=== EXERCISE PROMPT ===
Only one span of the listing below is wanted: the lines from the one with "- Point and" through the one with "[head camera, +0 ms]", reproduced exactly, both ends kept.

=== STORED DATA ===
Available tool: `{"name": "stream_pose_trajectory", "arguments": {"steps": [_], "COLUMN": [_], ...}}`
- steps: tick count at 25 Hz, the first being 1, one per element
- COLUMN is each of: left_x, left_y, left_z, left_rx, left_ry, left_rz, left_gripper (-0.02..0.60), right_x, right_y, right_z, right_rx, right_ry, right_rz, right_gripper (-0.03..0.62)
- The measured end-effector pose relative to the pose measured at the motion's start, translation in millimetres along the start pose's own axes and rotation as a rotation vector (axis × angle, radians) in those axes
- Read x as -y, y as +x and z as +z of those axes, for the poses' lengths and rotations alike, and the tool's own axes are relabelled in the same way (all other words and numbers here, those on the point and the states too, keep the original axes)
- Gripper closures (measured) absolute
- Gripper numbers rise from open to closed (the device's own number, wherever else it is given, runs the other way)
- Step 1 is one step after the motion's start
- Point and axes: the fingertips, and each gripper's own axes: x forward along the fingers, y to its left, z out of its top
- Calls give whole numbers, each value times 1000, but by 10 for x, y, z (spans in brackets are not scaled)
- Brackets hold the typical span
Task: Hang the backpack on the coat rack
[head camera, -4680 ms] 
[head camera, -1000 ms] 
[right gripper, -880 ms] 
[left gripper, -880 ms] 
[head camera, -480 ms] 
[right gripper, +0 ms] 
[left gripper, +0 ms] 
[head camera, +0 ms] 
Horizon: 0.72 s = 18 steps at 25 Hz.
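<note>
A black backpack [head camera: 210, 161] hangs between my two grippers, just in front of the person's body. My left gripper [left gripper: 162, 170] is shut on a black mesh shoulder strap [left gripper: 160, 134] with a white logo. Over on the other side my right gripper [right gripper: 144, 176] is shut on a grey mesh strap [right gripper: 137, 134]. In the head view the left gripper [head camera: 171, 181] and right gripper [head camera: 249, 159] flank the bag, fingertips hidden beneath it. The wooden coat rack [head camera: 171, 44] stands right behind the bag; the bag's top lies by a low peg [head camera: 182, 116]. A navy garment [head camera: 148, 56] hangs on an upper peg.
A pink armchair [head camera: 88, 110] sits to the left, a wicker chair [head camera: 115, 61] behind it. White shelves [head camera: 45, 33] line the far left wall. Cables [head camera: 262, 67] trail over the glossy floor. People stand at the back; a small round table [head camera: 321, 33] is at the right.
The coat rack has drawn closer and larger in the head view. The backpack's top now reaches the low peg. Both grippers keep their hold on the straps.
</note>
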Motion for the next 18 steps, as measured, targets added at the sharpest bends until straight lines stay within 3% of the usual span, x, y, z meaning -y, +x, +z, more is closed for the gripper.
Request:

=== SOLVED EXERCISE ===
- Point and axes: the fingertips, and each gripper's own axes: x forward along the fingers, y to its left, z out of its top
- Calls give whole numbers, each value times 1000, but by 10 for x, y, z (spans in brackets are not scaled)
- Brackets hold the typical span
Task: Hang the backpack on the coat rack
[head camera, -4680 ms] 
[head camera, -1000 ms] 
[right gripper, -880 ms] 
[left gripper, -880 ms] 
[head camera, -480 ms] 
[right gripper, +0 ms] 
[left gripper, +0 ms] 
[head camera, +0 ms] 

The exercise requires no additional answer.